I suppose the bummer is that I was going strong and everyone in the chase group finished between 16th and 23rd, in a fast field, so the day was shaping up well, but it is what it is. Would I have paid the price for my curiosity and early move to connect with the lead group? Perhaps. But I don’t think so. I felt strong. The fitness was there, I raced hard, I was lost in the fight for those 90 minutes, I had a lot of fun and I don’t think I was going anywhere.
I often say to athletes that my work as a mental endurance/mindset/mental performance coach is multilayered, but a big piece of what I do is trying to help athletes and performers loosen the grip on how much they allow their results to affect their sense of self and identity. When you work as hard as many of these athletes do, I’d never tell them that the results don’t matter, but when we can help an athlete be more process driven and less attached to the result, we’re not only going to have a happier and healthier athlete, we’re often going to see an athlete that is on a more sustainable path and finding more joy in their sport and pursuit.
Perspective and Process
For me, I love to compete, but I’m simply not at a place where I can get wrapped up in results at all and still find joy. With that said, sixty hours of training in May is a lot of damn training and I would have loved to have finished strong, but there’s not really any part of me that felt disappointed by my first DNF. It had to happen at some point and it’s better it happened here than at an event like Leadville or the Crusher, where just finishing would be a massive achievement. Again, it’s all perspective.

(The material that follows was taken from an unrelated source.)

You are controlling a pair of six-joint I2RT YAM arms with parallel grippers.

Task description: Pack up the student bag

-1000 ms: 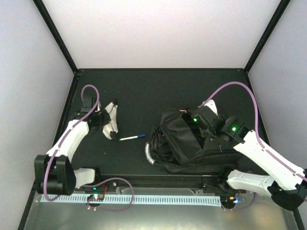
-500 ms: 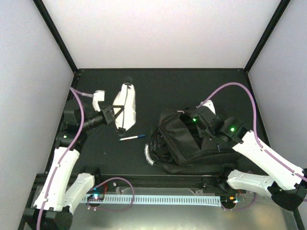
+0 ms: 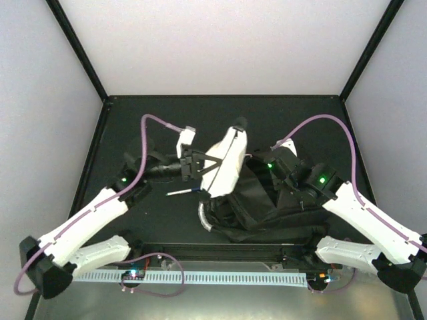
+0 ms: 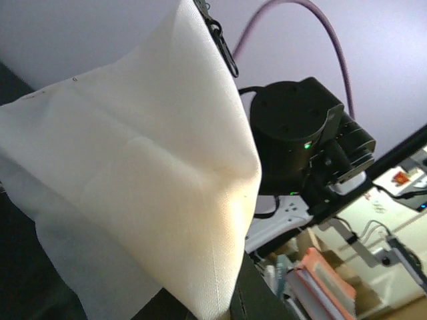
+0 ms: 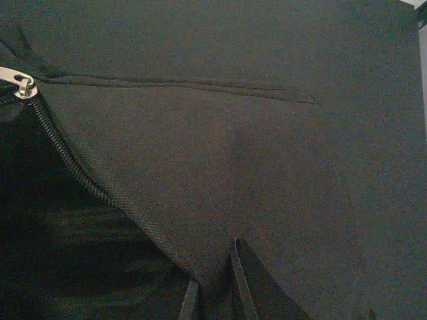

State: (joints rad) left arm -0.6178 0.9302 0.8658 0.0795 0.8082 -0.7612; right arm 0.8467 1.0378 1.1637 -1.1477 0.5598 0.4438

Despite our best efforts, we need a lot more than fitness at these races. We also need some luck—sometimes a lot of luck. It behooves me not to get attached to results and to recognize the ego part that would have loved to have finished in the top-twenty-five, dropping almost 30 minutes from the year prior, but again, everything had to come together for this to occur and a lot can happen on the trail and gravel when racing these longer events. Hopefully I got that mechanical and DNF out of the way before the big events of July and August.

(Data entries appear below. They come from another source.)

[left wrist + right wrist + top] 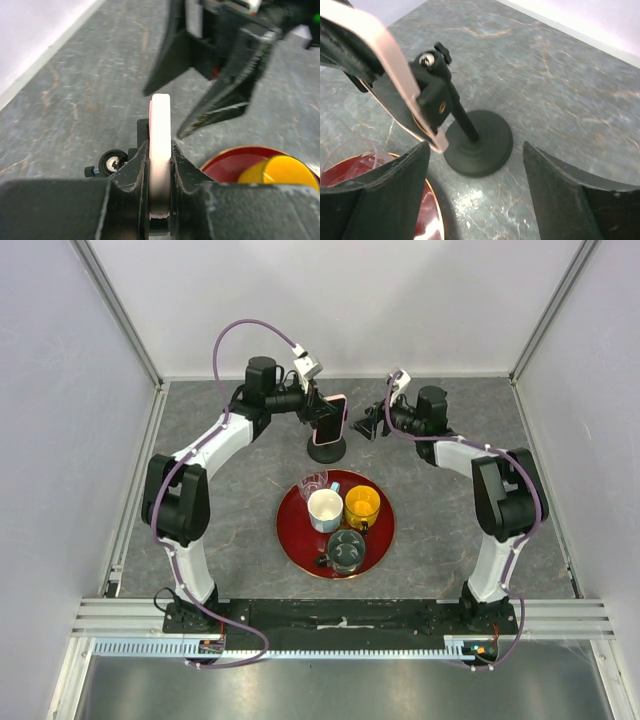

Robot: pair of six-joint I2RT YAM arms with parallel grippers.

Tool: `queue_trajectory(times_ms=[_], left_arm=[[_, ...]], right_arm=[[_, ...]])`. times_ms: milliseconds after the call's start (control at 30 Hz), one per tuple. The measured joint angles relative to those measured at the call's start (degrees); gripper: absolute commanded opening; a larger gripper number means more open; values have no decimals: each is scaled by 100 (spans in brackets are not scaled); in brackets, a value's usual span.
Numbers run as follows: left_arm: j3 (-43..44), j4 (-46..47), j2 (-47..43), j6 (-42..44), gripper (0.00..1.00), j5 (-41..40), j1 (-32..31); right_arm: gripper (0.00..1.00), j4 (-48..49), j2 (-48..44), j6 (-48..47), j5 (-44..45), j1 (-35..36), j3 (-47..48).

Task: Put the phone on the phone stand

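Pinching the phone (161, 115) by its faces, the left gripper (160, 160) is noted; the stand (480, 142) is partly hidden behind them. The right gripper (476, 160) is spread, nearby.

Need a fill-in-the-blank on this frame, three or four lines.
The left hand is shut on the ____.
The right hand holds nothing and is wide ____.
The yellow cup sits on a ____ tray.
The stand has a ____ base.
Missing: phone, open, red, round.
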Motion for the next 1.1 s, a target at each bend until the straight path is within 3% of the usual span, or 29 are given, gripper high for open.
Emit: queue_trajectory(times_ms=[100,300,667,867,933,967,1100], left_arm=[[227,-422,72,264,2,730,70],[667,-780,367,597,2,1451,186],[678,-1005,385,1134,2,1838,173],[623,-922,385,1141,2,1906,190],[542,-713,382,1132,2,1910,214],[466,-610,372,1119,2,1932,219],[-48,212,192,699,2,1725,227]], right_arm=[[76,85,321,-50,-549,4,361],[73,120,509,-273,-1198,68,603],[72,466,605,-114,-1663,396,688],[38,330,699,-199,-1622,496,870],[18,258,702,-221,-1631,496,870],[0,240,706,-264,-1639,496,868],[0,531,693,-354,-1515,516,688]])
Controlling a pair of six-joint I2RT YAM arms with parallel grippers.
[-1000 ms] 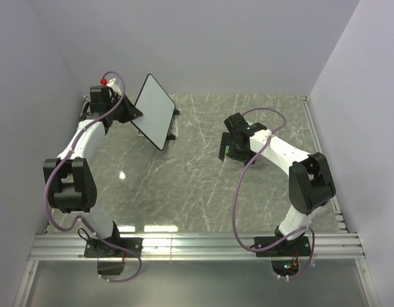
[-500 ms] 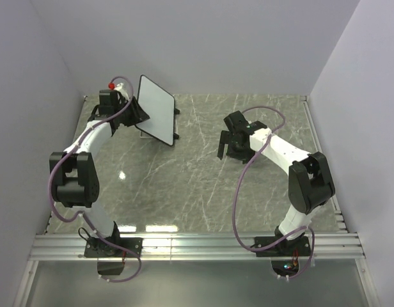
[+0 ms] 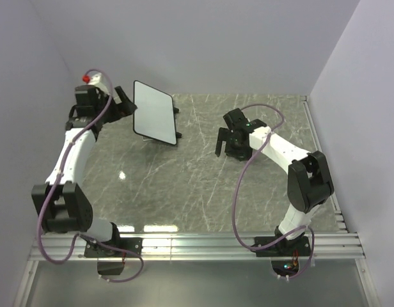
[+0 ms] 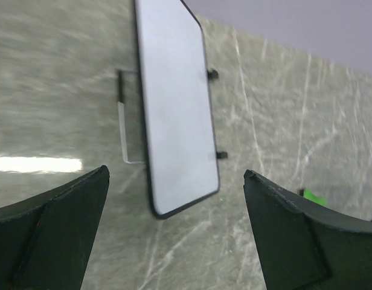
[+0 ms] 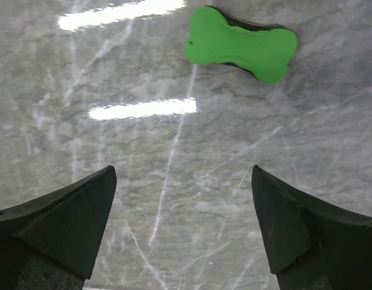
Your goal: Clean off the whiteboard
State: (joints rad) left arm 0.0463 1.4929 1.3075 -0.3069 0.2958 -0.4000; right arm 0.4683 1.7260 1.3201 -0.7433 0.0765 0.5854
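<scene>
Backed away from the whiteboard (image 3: 154, 113) it was touching a second ago, the left hand (image 3: 124, 102) now hangs just beside the board's left edge with a clear gap, while the right arm has barely shifted. Nearest the camera, both arm bases sit bolted to a ribbed metal rail (image 3: 197, 246) along the front of the tabletop (image 3: 184, 185), a glossy grey-green marbled slab that throws back bright streaks of the ceiling lights. Further in, on the right, the right hand (image 5: 183, 174) hovers low with its fingers spread wide and nothing between them; its wrist camera shows a green bone-shaped eraser (image 5: 240, 43) lying flat on the slab just ahead of the fingertips, so the hand looks lined up to come down over it. Further back on the left, the left hand is likewise spread and empty, aimed at the board's face. The whiteboard stands at the far left of the tabletop on its own legs, leaning back and turned toward the middle, which would give the eraser a reachable face. No writing can be made out on it from either view. Plain pale lilac walls (image 3: 235, 45) close in the back and sides.
</scene>
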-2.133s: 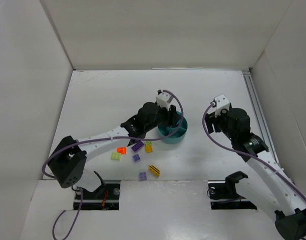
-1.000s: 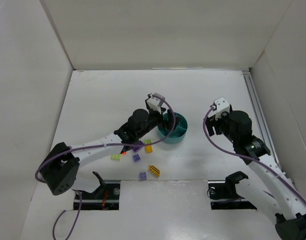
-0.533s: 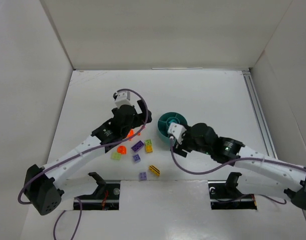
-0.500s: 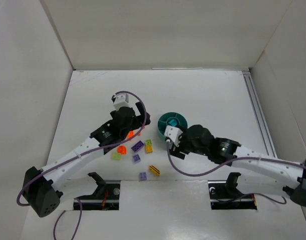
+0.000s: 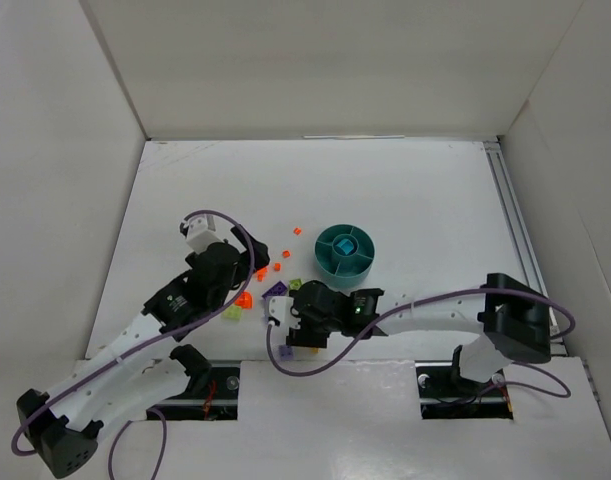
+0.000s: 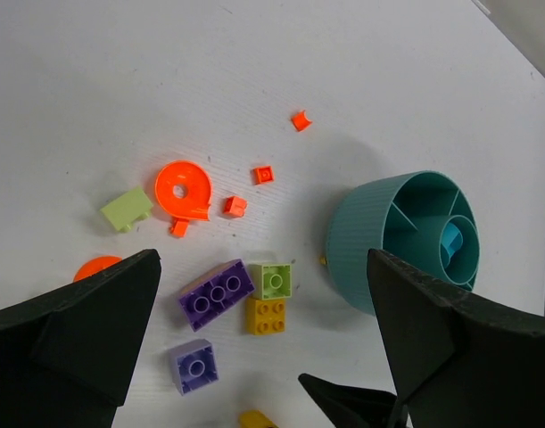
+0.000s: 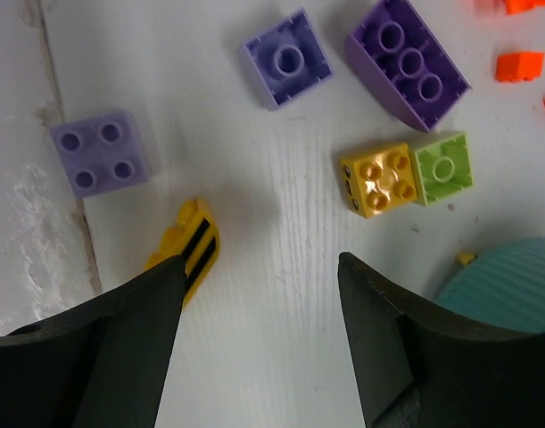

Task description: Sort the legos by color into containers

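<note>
A: Holding anything?
B: No. The left gripper [image 6: 263, 263] gapes wide, empty; the right gripper [image 7: 260, 267] stands parted, empty too.
A: And the legos [image 6: 217, 293]?
B: Loose on the table [image 6: 120, 80] under both; dish [image 6: 361, 236] ahead of the left one.

Loose legos beside our teal dish

We see the round teal dish [image 6: 361, 236] upright near the middle of the worktop, a teal piece [image 6: 450, 241] in its centre cup. To its left, toward the near edge, the legos lie scattered. There is an orange round piece [image 6: 181, 187] among small orange bits [image 6: 263, 175], then a flat lime brick [image 6: 125, 209]. A long purple brick [image 6: 217, 294] lies just beside a lime one-stud brick [image 6: 272, 280], which touches a yellow brick [image 6: 266, 315]. Two lilac bricks [image 7: 101, 152] and a yellow black-striped piece [image 7: 187, 245] lie nearest the near edge.
</note>
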You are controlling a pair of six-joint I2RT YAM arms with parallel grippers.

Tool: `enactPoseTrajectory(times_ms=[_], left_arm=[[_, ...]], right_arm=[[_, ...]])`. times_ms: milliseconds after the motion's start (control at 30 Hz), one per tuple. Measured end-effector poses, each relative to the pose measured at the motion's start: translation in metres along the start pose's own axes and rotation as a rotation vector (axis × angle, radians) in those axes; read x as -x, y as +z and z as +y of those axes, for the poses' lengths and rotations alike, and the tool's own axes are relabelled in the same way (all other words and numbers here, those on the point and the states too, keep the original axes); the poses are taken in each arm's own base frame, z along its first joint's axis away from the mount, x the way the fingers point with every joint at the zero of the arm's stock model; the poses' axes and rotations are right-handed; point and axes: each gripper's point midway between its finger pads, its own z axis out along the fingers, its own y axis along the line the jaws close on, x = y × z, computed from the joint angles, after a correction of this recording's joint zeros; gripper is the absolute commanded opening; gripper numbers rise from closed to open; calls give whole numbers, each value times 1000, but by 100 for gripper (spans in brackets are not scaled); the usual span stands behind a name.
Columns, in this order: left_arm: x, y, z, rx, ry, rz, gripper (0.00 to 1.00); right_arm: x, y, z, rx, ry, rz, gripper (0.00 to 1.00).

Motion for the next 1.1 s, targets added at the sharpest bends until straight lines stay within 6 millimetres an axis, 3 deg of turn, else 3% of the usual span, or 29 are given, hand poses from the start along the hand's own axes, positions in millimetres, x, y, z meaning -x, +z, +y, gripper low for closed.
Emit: enactPoseTrajectory(times_ms=[167, 333, 567, 633, 733, 1000, 1100], left_arm=[[-4, 2, 7, 29, -1, 7, 100], [-7, 3, 10, 47, -2, 16, 100], [-7, 3, 11, 49, -4, 15, 100], [-8, 3, 11, 52, -6, 17, 100], [-8, 3, 13, 60, -6, 17, 100], [-9, 3, 16, 71, -11, 19, 100], [-10, 4, 17, 79, -5, 23, 100]], right_arm=[[10, 16, 10, 20, -7, -4, 74], [4, 23, 14, 23, 20, 19, 74], [-1, 24, 16, 16, 74, 33, 53], [-5, 25, 18, 17, 83, 40, 53], [-12, 25, 20, 20, 96, 54, 67], [-19, 29, 22, 17, 111, 77, 59], [-20, 28, 21, 8, 124, 80, 69]])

Was flatting out and not being able to get back on track deflating? Yes, literally and figuratively. I would have loved to have seen how strongly I could have finished and have a sneaky suspicion that I would have finished in good form. With that said, I wanted to respond to the challenge and not react. Part of this is keeping it in perspective. As I walked out with my bike I thought of my friend Cole Tininenko from Allied Cycle Works who just had a tree crash through his house following a big tornado in Rogers, Arkansas, and this was after his wife and baby experienced complications during the birthing process.
I was healthy, happy and wanted to be undeterred. My ultimate goal was not to suppress the frustration, but to have a strong mindset and attitude, to the point that my wife would acknowledge how well I handled the situation, which she did on our drive home, so all in all, it was kind of a win.

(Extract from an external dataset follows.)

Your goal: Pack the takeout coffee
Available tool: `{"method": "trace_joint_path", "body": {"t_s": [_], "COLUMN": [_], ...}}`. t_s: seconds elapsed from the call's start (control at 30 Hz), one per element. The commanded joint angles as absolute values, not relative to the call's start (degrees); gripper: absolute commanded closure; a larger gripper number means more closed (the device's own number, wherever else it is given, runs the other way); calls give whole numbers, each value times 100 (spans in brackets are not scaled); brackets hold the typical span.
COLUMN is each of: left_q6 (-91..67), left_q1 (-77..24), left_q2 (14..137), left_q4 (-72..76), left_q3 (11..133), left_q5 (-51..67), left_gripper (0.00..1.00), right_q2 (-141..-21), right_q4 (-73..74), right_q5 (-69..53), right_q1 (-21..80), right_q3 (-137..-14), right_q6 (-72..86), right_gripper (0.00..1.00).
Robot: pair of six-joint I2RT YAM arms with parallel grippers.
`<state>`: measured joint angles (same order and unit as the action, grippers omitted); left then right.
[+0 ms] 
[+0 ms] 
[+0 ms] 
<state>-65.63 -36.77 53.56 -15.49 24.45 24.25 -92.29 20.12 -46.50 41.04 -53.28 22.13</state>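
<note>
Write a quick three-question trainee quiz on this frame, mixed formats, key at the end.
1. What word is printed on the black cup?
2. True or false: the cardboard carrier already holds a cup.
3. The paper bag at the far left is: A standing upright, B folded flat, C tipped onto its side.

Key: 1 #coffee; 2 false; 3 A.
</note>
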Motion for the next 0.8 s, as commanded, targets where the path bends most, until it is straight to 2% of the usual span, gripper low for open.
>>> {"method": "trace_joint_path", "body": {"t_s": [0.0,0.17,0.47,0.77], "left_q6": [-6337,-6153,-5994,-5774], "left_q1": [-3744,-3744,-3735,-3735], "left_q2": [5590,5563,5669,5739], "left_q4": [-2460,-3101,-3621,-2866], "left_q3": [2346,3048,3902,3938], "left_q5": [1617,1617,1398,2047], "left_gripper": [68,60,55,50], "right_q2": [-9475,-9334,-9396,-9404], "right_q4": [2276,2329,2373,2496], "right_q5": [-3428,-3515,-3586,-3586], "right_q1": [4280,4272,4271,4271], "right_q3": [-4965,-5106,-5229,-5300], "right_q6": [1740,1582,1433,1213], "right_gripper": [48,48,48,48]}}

And perhaps best of all, I got back to Amanda two hours earlier than I would have (and I’ve always struggled feeling a sense of guilt for being away from my wife and daughter during a long training ride or race), and not being beer drinkers or people who generally hang around after the ride, we took it on the chin, bounced out, got a Passion Tea and ate a fabulous gluten free donut at Glazed and Confused and had a nice drive home, all while following Kamiah’s meet success—she walked away from the two day swim meet with 1st overall and a trophy that had to be 5 feet tall.
We win or we grow, we win or we learn. On to the next, ya.
Head up, eyes forward, feet moving. We’ll see you next year, Dead Swede.
Now back to the training and the Crusher.